Here is a partial list of the US economic reports from this week:

Housing:

  • Housing Starts 760K, 17K above expectation, up 49K from prior month
  • Building Permits 755K, 10K below expectation, down 29K from prior month
  • Existing Home Sales 4.37M, 0.28M below expectation, down 0.25M from prior month

Consumer:

  • Retail Sales -0.5%, 0.7% below expectation, 0.3% below prior month

Inflation/Deflation:

  • CPI 0.0%, 0.1% lower than expectation

Business & Manufacturing:

  • Industrial Production 0.4%, 0.1% above expectation
  • Philadelphia Fed -12.9, 2.9 below expectation

Employment:

  • Initial Unemployment Claims 386K, 21K worse than expectation, up 34K from prior week

General:

  • Leading Indicators -0.3%, 0.1% below expectation, 0.6% below prior month

The source for the above economic data was www.Briefing.com.

Interpreting the Data

Housing starts were stronger than expected this week and were also up from last month.  However, that strength did not translate to building permits, which were weaker than expected and down materially from the prior month.  Existing home sales surprised the market on Thursday morning, coming in much weaker than expected.  As discussed in earlier posts, while the housing statistics have improved modestly, the overall numbers are still down 70% from the pre-recession highs. In addition, according to estimates from Standard & Poor's Rating Services, it will take another 46 months to clear the existing shadow inventory of distressed properties.

As I discussed in my last post, this was the third consecutive monthly decline in retail sales, a streak not seen since the second half of 2008 - during the heart of the last recession. Given that retail spending is responsible for almost 70% of U.S. economic growth, this is especially troubling. CPI continues to be flat, walking the tightrope toward possible deflation.

Industrial production was consistent with expectations, but the Philadelphia Fed release of -12.9 was worse than expected.  In addition, it was the third consecutive value in negative territory, signalling a contraction for the manufacturing sector.  The previous ISM release also indicated a contraction.  Initial unemployment claims had declined recently, but that now appears to be a temporary anomaly in the data.  Unemployment claims were much worse than expected and up sharply from last week.

Finally, leading indicators were down 0.3%, slightly weaker than expectation.  While I prefer to use the ECRI weekly leading indicator series, the government's leading indicator series can be useful, especially when compared to the year-over-year growth of the government's coincident indicator series (Figure 1 below).  When the annual growth of the leading indicator series falls below the year-over-year growth of the coincident indicator series, it provides an early, reliable signal of an impending economic slowdown.  The last two crossovers are circled in red below.  They predated the 2000 and 2008 recessions.

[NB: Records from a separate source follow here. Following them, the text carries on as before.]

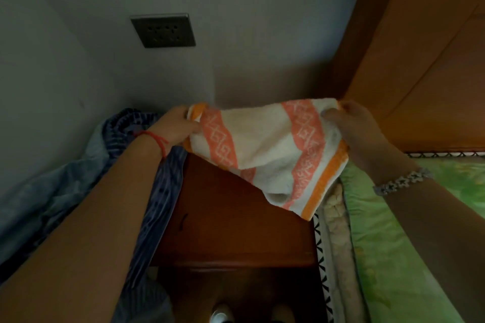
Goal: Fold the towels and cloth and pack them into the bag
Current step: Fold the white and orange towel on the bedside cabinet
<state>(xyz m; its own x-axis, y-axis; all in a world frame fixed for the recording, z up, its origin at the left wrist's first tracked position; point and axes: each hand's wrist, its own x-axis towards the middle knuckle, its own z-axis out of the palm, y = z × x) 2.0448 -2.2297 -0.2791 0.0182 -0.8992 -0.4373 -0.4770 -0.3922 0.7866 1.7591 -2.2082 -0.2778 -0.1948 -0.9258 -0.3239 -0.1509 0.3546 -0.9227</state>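
Towel [265, 149], top corners pinched in left hand [175, 127] and right hand [359, 123] fingers.

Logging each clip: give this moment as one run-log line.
stage: towel held up in air | left hand: pinches one top corner | right hand: pinches other top corner | below: wooden nightstand

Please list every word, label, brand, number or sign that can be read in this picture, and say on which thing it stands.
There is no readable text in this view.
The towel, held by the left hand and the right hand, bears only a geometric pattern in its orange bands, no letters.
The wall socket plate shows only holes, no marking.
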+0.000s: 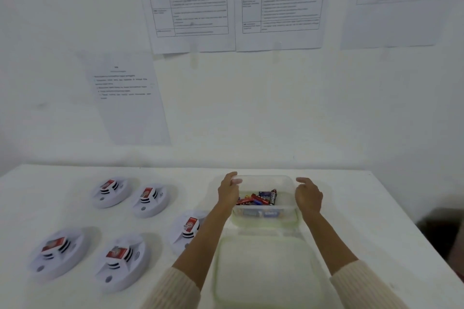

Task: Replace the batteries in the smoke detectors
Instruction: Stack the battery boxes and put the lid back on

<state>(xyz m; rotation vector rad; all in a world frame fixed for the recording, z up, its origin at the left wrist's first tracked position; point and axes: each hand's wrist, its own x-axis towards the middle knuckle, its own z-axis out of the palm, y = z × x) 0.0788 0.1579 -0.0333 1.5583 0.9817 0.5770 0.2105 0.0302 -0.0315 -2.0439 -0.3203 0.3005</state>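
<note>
Several white round smoke detectors lie on the left half of the table, each with a red label on top, among them one at the back [110,192], one nearest the box [188,229] and one at the front [120,261]. A clear plastic container [266,177] stands right of them and holds loose batteries [261,198] in red, blue and black. My left hand [228,189] grips the container's far left rim. Beside the container's right wall, my right hand [308,194] hovers with loosely curved fingers, a small gap away and holding nothing.
The container's translucent lid [268,271] lies flat in front of it, between my forearms. The white table [351,208] meets a white wall at the back, where printed sheets [190,2] hang. A dark shape [442,231] sits beyond the table's right edge.
</note>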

Figure 1: Leading and Coincident Indicators - Source www.Briefing.com

Earnings and Europe

The second quarter earnings releases so far have been mixed.  While a number of companies are beating earnings estimates, many are failing to meet revenue expectations.  In other words, gains in earnings are due primarily to cost cutting measures that are not sustainable indefinitely.  As explained in my last post, earnings revisions are a better market forecasting tool than historical earnings data.  According to Steve Reitmeister at Zacks: 2.5 companies are seeing negative revisions for every 1 getting a positive revision. This is the worst reading since the Great Recession.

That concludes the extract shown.